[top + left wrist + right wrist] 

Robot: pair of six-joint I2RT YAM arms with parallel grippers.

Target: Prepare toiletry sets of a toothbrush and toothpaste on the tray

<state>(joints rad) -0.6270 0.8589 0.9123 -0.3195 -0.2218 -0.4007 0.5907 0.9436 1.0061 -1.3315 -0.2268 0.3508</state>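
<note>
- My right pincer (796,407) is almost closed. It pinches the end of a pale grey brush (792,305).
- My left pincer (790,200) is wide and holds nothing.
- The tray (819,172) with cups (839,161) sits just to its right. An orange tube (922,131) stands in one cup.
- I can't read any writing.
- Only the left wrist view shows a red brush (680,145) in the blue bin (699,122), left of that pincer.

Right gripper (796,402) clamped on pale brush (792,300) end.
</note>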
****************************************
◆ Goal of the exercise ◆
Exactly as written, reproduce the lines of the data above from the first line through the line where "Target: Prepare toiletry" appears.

◆ Written response ◆
[top + left wrist + right wrist] 

Robot: pair of six-joint I2RT YAM arms with parallel grippers.

Target: Prepare toiletry sets of a toothbrush and toothpaste on the tray

No part of the exercise remains unanswered.